Programa premia distribuidoras para lançar filmes no exterior
O programa Cinema do Brasil, pilotado pelo cineasta e diretor-executivo do MIS (Museu de Imagem e de Som, em São Paulo) André Sturm, desenvolve um trabalho forte de incentivo às distribuidoras que querem lançar filmes nacionais. Mas no exterior. “A gente oferece às distribuidoras que vão lançar filmes brasileiros um valor em dinheiro para ele gastar com despesas do lançamento. Ano passado tivemos 40 inscritos e conseguimos contemplar 20 lançamentos de filmes brasileiros com apoio do Cinema no Brasil”. Prova do sucesso do prêmio são os filmes “Praia do Futuro”, de Karin Aïnouz, e “Hoje Eu Quero Voltar Sozinho”, de Daniel Ribeiro, todos contemplados pelo programa, e atrações no Festival de Berlim. Guardada as devidas proporções, o risco de lançar uma produção no exterior encontra semelhanças no trabalho de lançamento de um filme no Brasil. “Para lançar um filme no cinema, você tem que correr todos os riscos antes, fazer cópias. Não tem essa coisa de ‘não deu certo, vamos guardar o filme e lançar de novo’. Não é uma loja, não tem estoque. Com esse recurso, o distribuidor diz ‘meu risco agora é só uma parte’” explica Sturm
No entanto, ele não engrossa o coro dos descontentes e aponta falta de planejamento como motivo para os filmes não chegarem ao público. “Há uma produção nacional muito forte, mas não se pensa no público, no lançamento, no mercado, no marketing. Existir produção é bom, mas existir produção e não ter escoamento, é ruim. O que não dá é gerar um filme num formato que não tem futuro”, ele explica.

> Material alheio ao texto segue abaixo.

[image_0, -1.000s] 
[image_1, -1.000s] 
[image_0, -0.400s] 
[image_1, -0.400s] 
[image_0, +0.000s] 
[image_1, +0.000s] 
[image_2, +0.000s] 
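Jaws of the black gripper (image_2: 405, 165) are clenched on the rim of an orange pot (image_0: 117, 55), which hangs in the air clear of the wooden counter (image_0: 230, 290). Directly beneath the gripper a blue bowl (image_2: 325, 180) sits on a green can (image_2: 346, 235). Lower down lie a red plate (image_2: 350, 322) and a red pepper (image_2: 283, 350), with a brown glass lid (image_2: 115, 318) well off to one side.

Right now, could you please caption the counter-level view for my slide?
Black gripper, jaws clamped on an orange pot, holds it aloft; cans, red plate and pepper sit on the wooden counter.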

“Você tem uma concorrência violenta de salas, ainda mais no Brasil onde temos 5 mil salas. Dependendo do tipo de filme, ele tem mais resistência ainda. Você acha que a gente não discute com as pessoas: olha o filme vai chegar apenas até aqui [de público e bilheteria]? A vontade do artista é ser visto por milhões”
Especialista em mercado cinematográfico, o jornalista Pedro Butcher avalia que anos atrás a situação era mais drástica. “Filmes que não estreiam existiram e sempre vão existir. Mas a situação já foi muito mais grave. O Fundo Setorial tem complementações e o aumento das salas dá uma respirada. Tem muitas distribuidoras que estão fazendo um movimento bom com o cinema nacional”, explica.

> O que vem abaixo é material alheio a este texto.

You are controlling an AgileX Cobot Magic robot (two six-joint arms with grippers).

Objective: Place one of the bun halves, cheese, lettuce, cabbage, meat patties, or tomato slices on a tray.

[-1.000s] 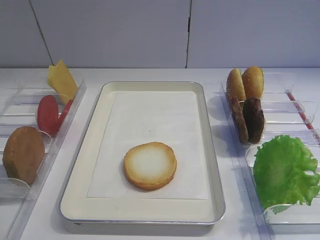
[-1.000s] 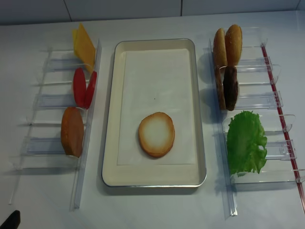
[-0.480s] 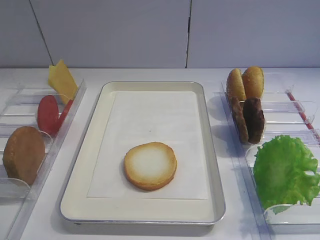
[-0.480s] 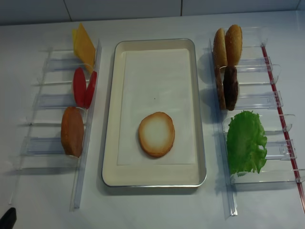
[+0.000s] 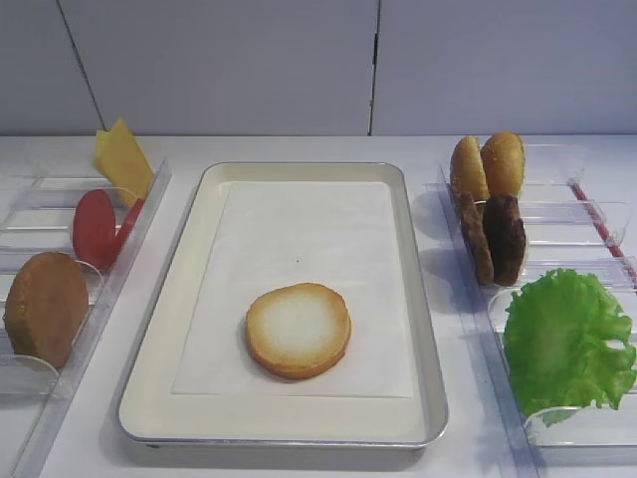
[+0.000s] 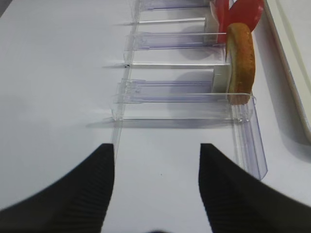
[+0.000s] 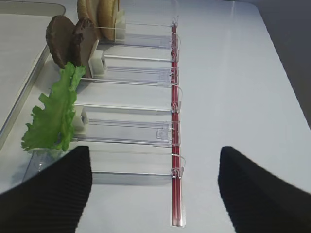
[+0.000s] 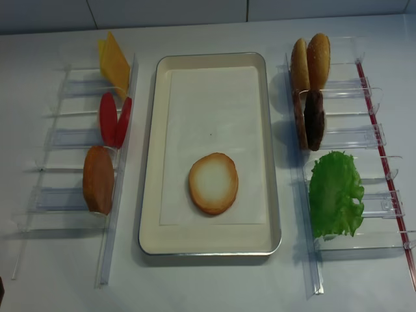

Longe dos blockbusters, Pedro dá exemplos de filmes que ficariam restritos aos amigos do diretor em outros tempos, mas que hoje ganham repercussão dentro do seu nicho. “[O documentário] ‘O Renascimento do Parto’ foi feito via crowdfunding e ganhou uma super adesão. Foi distribuído pelo Espaço Filmes e foi um sucesso. Um filme com financiamento coletivo através de um site”.
Outras soluções estão sendo testadas para que os filmes tenham vida pelo menos na tela da TV e do computador. O diretor Roberto Santucci, eleito o atual midas do cinema nacional, pelo estrondoso sucesso de “De Pernas Para o Ar” e “Até que a Sorte Nos Separe” – com média de 4 milhões de espectadores cada um --, tem um filme de 2008 não lançado, “Alucinados”, realizado na época em que ele corria de um lado para o outro buscando parcerias com distribuidoras e exibidores, mantém a fé de que o longa pode finalmente ver à luz com um lançamento online.

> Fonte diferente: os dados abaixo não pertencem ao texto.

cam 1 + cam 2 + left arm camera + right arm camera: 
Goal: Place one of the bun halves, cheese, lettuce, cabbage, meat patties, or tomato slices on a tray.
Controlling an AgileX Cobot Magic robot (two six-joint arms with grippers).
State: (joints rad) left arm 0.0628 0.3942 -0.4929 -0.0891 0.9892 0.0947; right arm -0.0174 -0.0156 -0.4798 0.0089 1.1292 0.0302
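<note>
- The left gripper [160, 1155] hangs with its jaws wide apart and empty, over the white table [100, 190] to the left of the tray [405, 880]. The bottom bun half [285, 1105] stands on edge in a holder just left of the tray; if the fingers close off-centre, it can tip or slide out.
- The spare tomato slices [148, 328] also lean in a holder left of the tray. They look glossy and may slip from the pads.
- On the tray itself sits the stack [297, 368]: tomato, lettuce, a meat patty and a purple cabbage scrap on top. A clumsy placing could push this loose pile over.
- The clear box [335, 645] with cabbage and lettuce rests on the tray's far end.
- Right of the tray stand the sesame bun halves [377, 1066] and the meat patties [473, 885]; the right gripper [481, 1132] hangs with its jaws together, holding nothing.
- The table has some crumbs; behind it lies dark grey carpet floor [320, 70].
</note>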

Filmes como “ Não Se Pode Viver Sem Amor”, de Jorge Duran, com Cauã Reymond no elenco, não conseguiu espaço na programação das salas, após passar por festivais em 2010. O longa chegou a estrear em salas escassas um ano depois, mas ganhou segunda chance em DVD e na grade do Canal Brasil. O segundo filme de Oswaldo Montenegro, “Solidões”, com Vanessa Giácomo, é o próximo título da parceria com a emissora de TV por assinatura. A produção vai estrear direto na TV.